▶ Try it: Return every line below exactly as written.
══ Data supplied ══
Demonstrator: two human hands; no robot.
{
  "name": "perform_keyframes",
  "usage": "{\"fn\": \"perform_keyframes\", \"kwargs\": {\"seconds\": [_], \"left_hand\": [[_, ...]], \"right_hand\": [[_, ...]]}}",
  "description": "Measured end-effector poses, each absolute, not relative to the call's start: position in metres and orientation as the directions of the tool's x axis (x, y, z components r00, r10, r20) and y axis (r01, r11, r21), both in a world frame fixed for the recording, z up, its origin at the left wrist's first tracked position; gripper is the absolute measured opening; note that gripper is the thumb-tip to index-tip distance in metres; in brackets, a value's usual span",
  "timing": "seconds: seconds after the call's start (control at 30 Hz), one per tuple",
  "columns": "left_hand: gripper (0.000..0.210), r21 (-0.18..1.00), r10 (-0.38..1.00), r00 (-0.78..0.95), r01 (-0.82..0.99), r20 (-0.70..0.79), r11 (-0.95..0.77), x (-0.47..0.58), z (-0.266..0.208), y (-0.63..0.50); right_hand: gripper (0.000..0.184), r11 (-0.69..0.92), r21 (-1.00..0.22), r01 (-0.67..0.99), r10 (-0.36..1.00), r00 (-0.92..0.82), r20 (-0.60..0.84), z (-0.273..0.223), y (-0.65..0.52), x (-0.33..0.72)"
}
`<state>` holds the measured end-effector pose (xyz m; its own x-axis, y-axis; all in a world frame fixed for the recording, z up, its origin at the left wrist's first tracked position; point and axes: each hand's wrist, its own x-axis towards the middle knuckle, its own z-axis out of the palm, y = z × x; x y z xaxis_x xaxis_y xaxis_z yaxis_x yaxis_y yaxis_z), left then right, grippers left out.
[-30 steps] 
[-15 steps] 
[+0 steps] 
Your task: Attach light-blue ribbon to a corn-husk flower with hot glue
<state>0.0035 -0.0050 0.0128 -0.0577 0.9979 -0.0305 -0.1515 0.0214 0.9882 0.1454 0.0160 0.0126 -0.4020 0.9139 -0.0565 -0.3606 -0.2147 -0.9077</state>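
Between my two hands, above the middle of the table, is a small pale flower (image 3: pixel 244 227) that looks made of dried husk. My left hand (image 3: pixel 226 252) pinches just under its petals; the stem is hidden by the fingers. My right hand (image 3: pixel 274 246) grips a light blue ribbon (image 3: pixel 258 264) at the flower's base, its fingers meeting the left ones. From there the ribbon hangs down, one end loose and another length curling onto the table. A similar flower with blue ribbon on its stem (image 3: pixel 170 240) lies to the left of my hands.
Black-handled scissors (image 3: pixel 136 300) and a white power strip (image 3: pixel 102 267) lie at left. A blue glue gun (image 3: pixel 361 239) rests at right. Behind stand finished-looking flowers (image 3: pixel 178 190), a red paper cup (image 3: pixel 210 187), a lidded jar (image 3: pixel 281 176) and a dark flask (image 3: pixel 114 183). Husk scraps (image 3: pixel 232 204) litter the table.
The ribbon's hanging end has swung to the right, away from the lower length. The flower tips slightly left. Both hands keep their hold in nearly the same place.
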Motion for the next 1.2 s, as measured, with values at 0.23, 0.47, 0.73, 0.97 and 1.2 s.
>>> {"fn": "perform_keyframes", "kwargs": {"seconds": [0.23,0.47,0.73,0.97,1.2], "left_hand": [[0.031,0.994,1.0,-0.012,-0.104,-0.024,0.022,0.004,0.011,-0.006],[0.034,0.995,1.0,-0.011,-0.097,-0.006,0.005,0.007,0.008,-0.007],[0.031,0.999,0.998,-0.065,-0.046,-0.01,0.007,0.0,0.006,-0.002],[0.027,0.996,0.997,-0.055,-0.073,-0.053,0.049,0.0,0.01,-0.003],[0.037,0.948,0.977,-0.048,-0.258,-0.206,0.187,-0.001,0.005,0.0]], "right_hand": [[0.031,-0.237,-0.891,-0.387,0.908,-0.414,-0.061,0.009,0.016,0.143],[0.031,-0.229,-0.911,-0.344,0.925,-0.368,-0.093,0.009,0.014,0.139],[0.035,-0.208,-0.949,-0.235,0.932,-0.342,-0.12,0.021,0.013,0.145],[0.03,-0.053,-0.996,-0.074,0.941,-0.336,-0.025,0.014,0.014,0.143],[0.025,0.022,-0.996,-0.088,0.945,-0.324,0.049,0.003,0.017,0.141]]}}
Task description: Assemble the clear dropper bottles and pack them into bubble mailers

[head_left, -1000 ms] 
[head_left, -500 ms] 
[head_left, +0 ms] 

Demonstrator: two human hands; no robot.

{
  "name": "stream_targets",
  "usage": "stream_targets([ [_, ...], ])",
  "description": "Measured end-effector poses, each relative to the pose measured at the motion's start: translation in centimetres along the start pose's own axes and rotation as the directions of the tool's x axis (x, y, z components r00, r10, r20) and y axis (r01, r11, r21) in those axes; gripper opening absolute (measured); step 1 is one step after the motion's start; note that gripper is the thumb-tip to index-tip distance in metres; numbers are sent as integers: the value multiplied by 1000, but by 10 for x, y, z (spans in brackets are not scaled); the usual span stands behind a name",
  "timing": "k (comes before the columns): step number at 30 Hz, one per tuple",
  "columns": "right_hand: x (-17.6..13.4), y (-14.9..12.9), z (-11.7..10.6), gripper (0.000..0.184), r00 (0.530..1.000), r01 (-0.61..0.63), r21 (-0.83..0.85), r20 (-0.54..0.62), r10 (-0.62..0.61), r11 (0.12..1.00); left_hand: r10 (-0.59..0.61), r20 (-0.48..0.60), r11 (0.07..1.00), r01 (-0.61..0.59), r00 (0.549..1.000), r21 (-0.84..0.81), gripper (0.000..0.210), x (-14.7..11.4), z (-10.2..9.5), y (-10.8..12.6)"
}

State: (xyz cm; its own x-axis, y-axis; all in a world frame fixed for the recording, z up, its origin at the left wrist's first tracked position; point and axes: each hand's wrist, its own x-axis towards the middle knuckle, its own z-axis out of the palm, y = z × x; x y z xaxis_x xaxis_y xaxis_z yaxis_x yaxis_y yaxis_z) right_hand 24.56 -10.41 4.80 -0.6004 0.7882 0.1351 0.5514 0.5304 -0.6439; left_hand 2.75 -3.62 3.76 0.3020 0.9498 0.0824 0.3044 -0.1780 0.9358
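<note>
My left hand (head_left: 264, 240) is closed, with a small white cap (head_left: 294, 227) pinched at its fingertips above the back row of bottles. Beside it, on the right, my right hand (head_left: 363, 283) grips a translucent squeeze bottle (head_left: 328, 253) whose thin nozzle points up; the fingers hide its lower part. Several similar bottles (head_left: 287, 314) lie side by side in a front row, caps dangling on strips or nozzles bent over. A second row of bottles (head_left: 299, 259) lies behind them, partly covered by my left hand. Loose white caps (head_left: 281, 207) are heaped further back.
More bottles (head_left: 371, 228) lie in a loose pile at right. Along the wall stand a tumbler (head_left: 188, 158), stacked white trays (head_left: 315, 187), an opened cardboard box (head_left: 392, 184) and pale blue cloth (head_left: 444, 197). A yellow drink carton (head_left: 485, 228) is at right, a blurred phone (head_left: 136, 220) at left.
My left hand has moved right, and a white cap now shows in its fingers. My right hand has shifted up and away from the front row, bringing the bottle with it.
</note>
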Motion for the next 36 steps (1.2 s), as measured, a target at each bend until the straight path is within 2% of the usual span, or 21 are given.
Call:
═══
▶ Result for this task:
Demonstrator: two human hands; no robot.
{
  "name": "perform_keyframes",
  "usage": "{\"fn\": \"perform_keyframes\", \"kwargs\": {\"seconds\": [_], \"left_hand\": [[_, ...]], \"right_hand\": [[_, ...]]}}",
  "description": "Measured end-effector poses, each absolute, not relative to the call's start: position in metres and orientation as the directions of the tool's x axis (x, y, z components r00, r10, r20) and y axis (r01, r11, r21), both in a world frame fixed for the recording, z up, its origin at the left wrist's first tracked position; gripper is the absolute measured opening; note that gripper is the thumb-tip to index-tip distance in metres; in brackets, a value's usual span",
  "timing": "seconds: seconds after the call's start (control at 30 Hz), one per tuple",
  "columns": "left_hand: gripper (0.000..0.210), r21 (-0.18..1.00), r10 (-0.38..1.00), r00 (-0.78..0.95), r01 (-0.82..0.99), r20 (-0.70..0.79), r11 (-0.95..0.77), x (-0.47..0.58), z (-0.266..0.208), y (-0.63..0.50); right_hand: gripper (0.000..0.184), r11 (-0.69..0.92), r21 (-1.00..0.22), r01 (-0.67..0.99), r10 (-0.36..1.00), r00 (-0.92..0.82), r20 (-0.60..0.84), z (-0.273..0.223), y (-0.65..0.52), x (-0.33..0.72)"
}
`<state>` holds the measured end-effector pose (xyz m; its own x-axis, y-axis; all in a world frame fixed for the recording, z up, its origin at the left wrist's first tracked position; point and axes: each hand's wrist, its own x-axis towards the middle knuckle, its own z-axis out of the palm, y = z × x; x y z xaxis_x xaxis_y xaxis_z yaxis_x yaxis_y yaxis_z), left then right, grippers left out.
[-30 steps] 
[-15 steps] 
[+0 steps] 
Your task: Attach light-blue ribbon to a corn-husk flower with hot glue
<state>0.0035 -0.0050 0.0128 -0.0577 0.9979 -0.0305 -0.1515 0.0214 0.9882 0.1454 0.0160 0.0126 -0.4020 0.9139 -0.0565 -0.3606 -0.2147 -0.9077</state>
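Between my two hands, above the middle of the table, is a small pale flower (image 3: pixel 244 227) that looks made of dried husk. My left hand (image 3: pixel 226 252) pinches just under its petals; the stem is hidden by the fingers. My right hand (image 3: pixel 274 246) grips a light blue ribbon (image 3: pixel 258 264) at the flower's base, its fingers meeting the left ones. From there the ribbon hangs down, one end loose and another length curling onto the table. A similar flower with blue ribbon on its stem (image 3: pixel 170 240) lies to the left of my hands.
Black-handled scissors (image 3: pixel 136 300) and a white power strip (image 3: pixel 102 267) lie at left. A blue glue gun (image 3: pixel 361 239) rests at right. Behind stand finished-looking flowers (image 3: pixel 178 190), a red paper cup (image 3: pixel 210 187), a lidded jar (image 3: pixel 281 176) and a dark flask (image 3: pixel 114 183). Husk scraps (image 3: pixel 232 204) litter the table.
The ribbon's hanging end has swung to the right, away from the lower length. The flower tips slightly left. Both hands keep their hold in nearly the same place.
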Motion for the next 1.2 s, as measured, with values at 0.23, 0.47, 0.73, 0.97 and 1.2 s.
>>> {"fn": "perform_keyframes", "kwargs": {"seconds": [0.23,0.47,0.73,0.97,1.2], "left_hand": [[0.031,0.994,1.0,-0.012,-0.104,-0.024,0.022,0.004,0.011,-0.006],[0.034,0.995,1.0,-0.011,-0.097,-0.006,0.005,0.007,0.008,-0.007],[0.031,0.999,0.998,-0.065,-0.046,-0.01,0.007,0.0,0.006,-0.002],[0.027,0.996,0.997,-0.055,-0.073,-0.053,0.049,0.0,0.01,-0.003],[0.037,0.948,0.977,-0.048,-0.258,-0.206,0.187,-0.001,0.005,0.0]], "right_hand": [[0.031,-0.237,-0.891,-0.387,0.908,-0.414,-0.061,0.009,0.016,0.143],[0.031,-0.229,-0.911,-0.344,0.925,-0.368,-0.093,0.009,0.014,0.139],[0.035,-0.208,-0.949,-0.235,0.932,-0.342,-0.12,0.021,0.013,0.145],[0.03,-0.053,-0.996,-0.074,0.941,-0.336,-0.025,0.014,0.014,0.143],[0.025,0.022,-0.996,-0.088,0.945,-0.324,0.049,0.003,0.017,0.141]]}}
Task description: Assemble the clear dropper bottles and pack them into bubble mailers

[head_left, -1000 ms] 
[head_left, -500 ms] 
[head_left, +0 ms] 

Demonstrator: two human hands; no robot.

{
  "name": "stream_targets",
  "usage": "stream_targets([ [_, ...], ])",
  "description": "Measured end-effector poses, each relative to the pose measured at the motion's start: translation in centimetres along the start pose's own axes and rotation as the directions of the tool's x axis (x, y, z components r00, r10, r20) and y axis (r01, r11, r21) in those axes; gripper opening absolute (measured); step 1 is one step after the motion's start; note that gripper is the thumb-tip to index-tip distance in metres; numbers are sent as integers: the value multiplied by 1000, but by 10 for x, y, z (spans in brackets are not scaled); the usual span stands behind a name",
  "timing": "k (comes before the columns): step number at 30 Hz, one per tuple",
  "columns": "right_hand: x (-17.6..13.4), y (-14.9..12.9), z (-11.7..10.6), gripper (0.000..0.184), r00 (0.530..1.000), r01 (-0.61..0.63), r21 (-0.83..0.85), r20 (-0.54..0.62), r10 (-0.62..0.61), r11 (0.12..1.00); left_hand: r10 (-0.59..0.61), r20 (-0.48..0.60), r11 (0.07..1.00), r01 (-0.61..0.59), r00 (0.549..1.000), r21 (-0.84..0.81), gripper (0.000..0.210), x (-14.7..11.4), z (-10.2..9.5), y (-10.8..12.6)"
}

State: (xyz cm; its own x-axis, y-axis; all in a world frame fixed for the recording, z up, its origin at the left wrist's first tracked position; point and axes: each hand's wrist, its own x-axis towards the middle knuckle, its own z-axis out of the palm, y = z × x; x y z xaxis_x xaxis_y xaxis_z yaxis_x yaxis_y yaxis_z) right_hand 24.56 -10.41 4.80 -0.6004 0.7882 0.1351 0.5514 0.5304 -0.6439; left_hand 2.75 -3.62 3.76 0.3020 0.9498 0.0824 0.3044 -0.1780 0.9358
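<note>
My left hand (head_left: 264, 240) is closed, with a small white cap (head_left: 294, 227) pinched at its fingertips above the back row of bottles. Beside it, on the right, my right hand (head_left: 363, 283) grips a translucent squeeze bottle (head_left: 328, 253) whose thin nozzle points up; the fingers hide its lower part. Several similar bottles (head_left: 287, 314) lie side by side in a front row, caps dangling on strips or nozzles bent over. A second row of bottles (head_left: 299, 259) lies behind them, partly covered by my left hand. Loose white caps (head_left: 281, 207) are heaped further back.
More bottles (head_left: 371, 228) lie in a loose pile at right. Along the wall stand a tumbler (head_left: 188, 158), stacked white trays (head_left: 315, 187), an opened cardboard box (head_left: 392, 184) and pale blue cloth (head_left: 444, 197). A yellow drink carton (head_left: 485, 228) is at right, a blurred phone (head_left: 136, 220) at left.
My left hand has moved right, and a white cap now shows in its fingers. My right hand has shifted up and away from the front row, bringing the bottle with it.
</note>
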Motion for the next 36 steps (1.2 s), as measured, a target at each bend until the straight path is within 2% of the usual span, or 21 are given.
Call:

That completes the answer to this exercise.